I spent several months taking a herbal sleeping aid, Lifeplan Valerian Formula, before I discovered that I didn’t need it once I had the orange glasses for darkness therapy.  If you’ve tried herbal sleeping tablets before and found them useless, check the dosage you were taking, as most of the ones on the market are so low-dose that I doubt there’s more than a placebo effect going on.  The Lifeplan one has a nice reasonable dose, and some people take two capsules at a time.  Some studies suggest that valerian should be taken off and on to avoid building up a tolerance, so for half my cycle I took the valerian formula, and the other half (when I’m premenstrual and more likely to get anxiety) I took 600mg passiflora and 400mg skullcap at bedtime, both in capsule form by Biohealth herbs.  Now that the darkness therapy has kicked in, I’m just using the passiflora and skullcap, as they are useful to treat the PMS, won’t harm my sleep even when taken on top of darkness therapy, and would make me groggy if I took them during the daytime.  The main herbs for sleep are relatively well-researched by now and often come up as effective as benxodiazepines, so again do your research, make sure it’s a reputable manufacturer, and talk to your doctor about what you’re doing.  This should only be used long-term by people who have pretty much no other way of getting a good night’s sleep, however; if you’re reasonably healthy, just keep it for occasional use.

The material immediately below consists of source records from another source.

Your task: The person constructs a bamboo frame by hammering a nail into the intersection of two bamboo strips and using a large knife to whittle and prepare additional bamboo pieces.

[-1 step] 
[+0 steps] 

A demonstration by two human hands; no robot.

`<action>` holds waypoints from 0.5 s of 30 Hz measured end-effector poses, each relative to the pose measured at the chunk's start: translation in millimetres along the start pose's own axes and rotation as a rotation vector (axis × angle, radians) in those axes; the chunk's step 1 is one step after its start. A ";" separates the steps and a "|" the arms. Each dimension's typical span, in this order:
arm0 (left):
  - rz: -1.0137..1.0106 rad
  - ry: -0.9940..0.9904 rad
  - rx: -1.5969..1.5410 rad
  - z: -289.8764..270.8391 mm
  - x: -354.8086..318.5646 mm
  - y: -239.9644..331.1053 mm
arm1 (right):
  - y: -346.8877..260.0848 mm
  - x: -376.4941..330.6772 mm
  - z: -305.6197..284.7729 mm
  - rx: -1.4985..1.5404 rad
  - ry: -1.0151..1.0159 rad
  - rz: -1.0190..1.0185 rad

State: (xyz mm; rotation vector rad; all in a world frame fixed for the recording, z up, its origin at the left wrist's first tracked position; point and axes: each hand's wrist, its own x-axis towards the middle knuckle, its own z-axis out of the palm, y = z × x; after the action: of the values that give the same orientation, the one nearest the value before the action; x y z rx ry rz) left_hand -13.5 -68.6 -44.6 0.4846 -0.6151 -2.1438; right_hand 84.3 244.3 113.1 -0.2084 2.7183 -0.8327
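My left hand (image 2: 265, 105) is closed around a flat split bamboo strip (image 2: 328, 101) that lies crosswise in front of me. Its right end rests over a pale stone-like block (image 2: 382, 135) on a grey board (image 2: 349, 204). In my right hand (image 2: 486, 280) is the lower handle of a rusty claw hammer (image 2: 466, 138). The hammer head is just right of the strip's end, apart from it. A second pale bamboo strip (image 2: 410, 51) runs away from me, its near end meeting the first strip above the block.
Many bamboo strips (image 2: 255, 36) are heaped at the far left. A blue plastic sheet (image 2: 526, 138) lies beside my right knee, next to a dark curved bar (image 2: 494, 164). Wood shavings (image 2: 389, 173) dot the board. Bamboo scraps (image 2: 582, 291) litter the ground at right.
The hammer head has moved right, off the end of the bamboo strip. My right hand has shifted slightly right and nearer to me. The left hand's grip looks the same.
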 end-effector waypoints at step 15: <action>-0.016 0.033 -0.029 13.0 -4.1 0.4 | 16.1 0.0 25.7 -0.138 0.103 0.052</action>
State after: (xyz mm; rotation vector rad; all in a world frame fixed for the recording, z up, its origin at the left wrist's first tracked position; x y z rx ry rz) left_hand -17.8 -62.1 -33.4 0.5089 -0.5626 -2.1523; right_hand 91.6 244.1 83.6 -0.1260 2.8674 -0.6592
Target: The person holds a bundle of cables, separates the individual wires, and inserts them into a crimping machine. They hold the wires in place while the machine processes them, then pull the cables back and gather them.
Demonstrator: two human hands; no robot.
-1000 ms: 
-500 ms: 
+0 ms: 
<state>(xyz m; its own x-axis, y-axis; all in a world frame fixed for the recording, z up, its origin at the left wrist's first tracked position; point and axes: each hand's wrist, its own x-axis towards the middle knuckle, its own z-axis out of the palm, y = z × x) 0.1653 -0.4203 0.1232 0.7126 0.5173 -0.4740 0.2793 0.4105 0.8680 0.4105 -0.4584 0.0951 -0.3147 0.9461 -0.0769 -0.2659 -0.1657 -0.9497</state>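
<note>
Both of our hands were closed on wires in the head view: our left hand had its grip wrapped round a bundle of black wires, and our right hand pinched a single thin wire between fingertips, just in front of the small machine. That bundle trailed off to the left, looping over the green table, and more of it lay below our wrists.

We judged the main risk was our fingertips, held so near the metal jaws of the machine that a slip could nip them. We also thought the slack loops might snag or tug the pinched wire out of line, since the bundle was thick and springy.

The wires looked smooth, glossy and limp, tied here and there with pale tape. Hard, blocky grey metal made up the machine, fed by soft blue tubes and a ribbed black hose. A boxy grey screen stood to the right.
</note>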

I’ve tried melatonin tablets but they didn’t do a thing for me.  They’re not used in the UK, which makes me fairly cautious of them to begin with, and it’s uncertain how well melatonin works when given in oral tablet form.  This site discusses the problems that can occur from taking melatonin tablets.  I prefer to use darkness therapy instead, where I’m stimulating my body to produce melatonin itself.  If it’s a long-term sleeping problem, I’d suggest trying darkness therapy before medication, unless you need the medication for other reasons anyway, such as low-dose tricyclic antidepressants for pain.